2. Distribusi manfaat ekonomis, sosial atau politik kepada kelompok
sesuai dengan kekuatan yang dimiliki.
Mengingat output perusahaan bermuara pada masyarakat, serta tidak adanya
power institusi yang bersifat permanen, maka perusahaan membutuhkan legitimasi.
Di situ, perusahaan harus melebarkan tanggung jawabnya tidak hanya sekadar
ecomomic responsibility yang lebih diarahkan kepada shareholder (pemilik
perusahaan, namun perusahaan harus memastikan bahwa kegiatannya tidak
melanggar dan bertanggung jawab kepada pemerintah yang dicerminkan dalam
peraturan dan perundang-undangan yang berlaku (legal responsibility). Di samping
itu, perusahaan juga tidak dapat mengesampingkan tanggung jawab kepada
masyarakat, yang dicerminkan lewat tanggung jawab dan keberpihakan pada
berbagai persoalan sosial dan lingkungan yang timbul (societal responsibility).
(Nor Hadi, dalam Ardianto & Machfudz, 2011, p.77)
Dalam konteks ini, salah satu tolak ukur keberhasilan perusahaan dalam
membangun dan melaksanakan Community Relations ini adalah manakala
komunitas baik melalui opinion leader-nya maupun secara individu, merasa dan
menyatakan dirinya sebagai bagian tak terpisahkan dari keberadaan dan operasional
perusahaan di lingkungannya. Ada benih-benih rasa sayang dan cinta mereka
kepada perusahaan dikarenakan mereka pun merasakan adanya ketulusan,
kejujuran dukungan riil, rasa sayang, dan cinta perusahaan kepada komunitas.

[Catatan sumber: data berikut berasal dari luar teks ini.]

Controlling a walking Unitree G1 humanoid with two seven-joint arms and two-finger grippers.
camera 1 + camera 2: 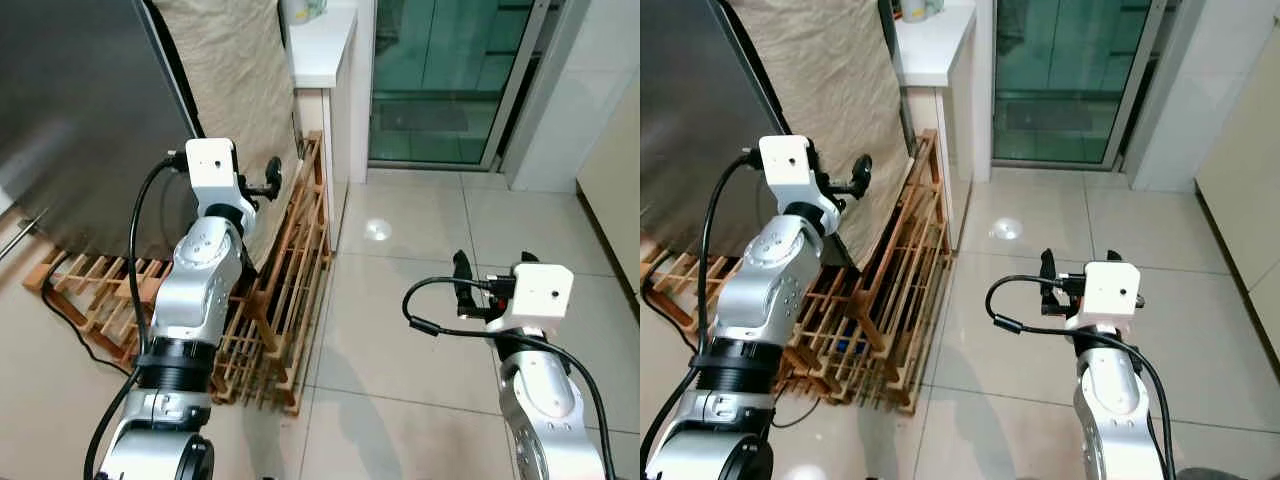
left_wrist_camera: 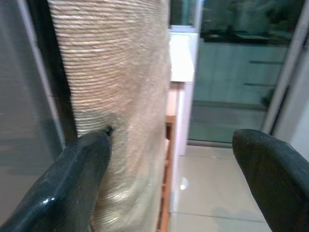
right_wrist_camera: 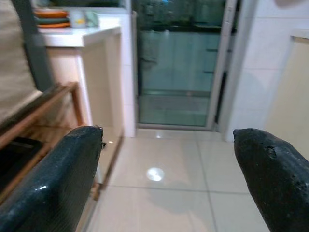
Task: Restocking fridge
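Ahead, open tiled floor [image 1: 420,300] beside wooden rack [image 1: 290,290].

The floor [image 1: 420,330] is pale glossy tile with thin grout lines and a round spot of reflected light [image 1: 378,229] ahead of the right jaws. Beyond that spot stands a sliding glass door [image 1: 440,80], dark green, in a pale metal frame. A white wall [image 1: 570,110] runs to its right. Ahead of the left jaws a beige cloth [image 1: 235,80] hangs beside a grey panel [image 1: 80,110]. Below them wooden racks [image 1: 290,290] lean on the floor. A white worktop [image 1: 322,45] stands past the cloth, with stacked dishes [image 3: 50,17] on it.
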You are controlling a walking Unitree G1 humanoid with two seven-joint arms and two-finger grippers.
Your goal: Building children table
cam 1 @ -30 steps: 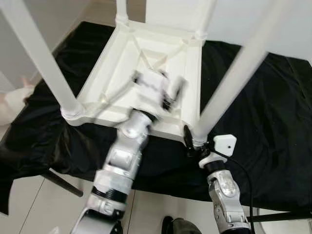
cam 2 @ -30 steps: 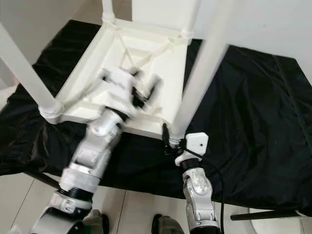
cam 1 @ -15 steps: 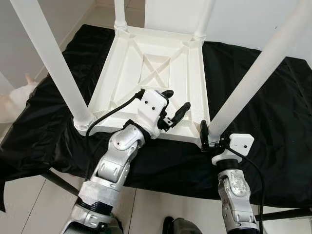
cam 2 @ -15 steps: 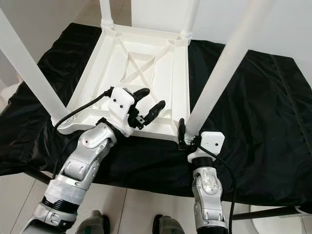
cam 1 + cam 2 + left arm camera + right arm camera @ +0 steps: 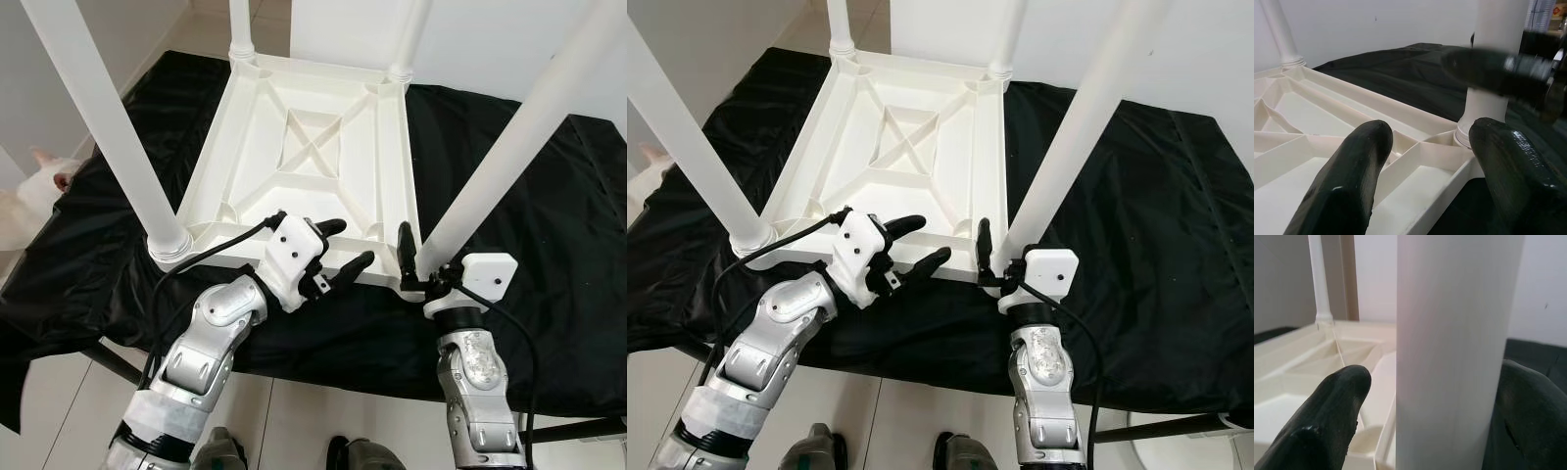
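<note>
A white children's table lies upside down on a black cloth, with its legs pointing up. My left gripper is open at the table's near rim, its fingers spread over the ribbed underside with nothing between them. My right gripper is at the foot of the near right leg. That white leg stands between its two black fingers, which clasp it. The near left leg rises at the left.
The black cloth covers a low platform whose front edge is just before my arms. A white furry animal is at the far left on the floor. White walls stand behind, and tiled floor is below.
My left gripper has drawn back from over the table's underside to its near rim and is no longer blurred. The right gripper stays on the leg's foot. The camera shifted a little.
</note>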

Hubungan keduanya terasa dan tampak harmonis, saling pengertian, saling
mendukung, saling menghormati, dan solid. Duka dan sukanya komunitas menjadi
duka dan sukanya perusahaan, sebaliknya duka dan sukanya perusahaan menjadi
duka dan sukanya komunitas. Betapa indahnya interelasi dan interaksi keduanya.
Untuk ini dibutuhkan Community Development Officer dan Community
Development Manager yang tangguh, responsif, cerdas, amanah, bertanggung
jawab serta memiliki kemampuan empati dan human communications yang baik.
Ia adalah pribadi tepercaya, dipercaya oleh perusahaan dan dipercaya oleh
komunitas. Komunitas, setidaknya opinion leader-nya, bahkan ‘jawara’ setempat
menaruh respek dan sayang kepada Community Development Officer dan Managernya. (Ardianto & Machfudz, 2011, p.77-78).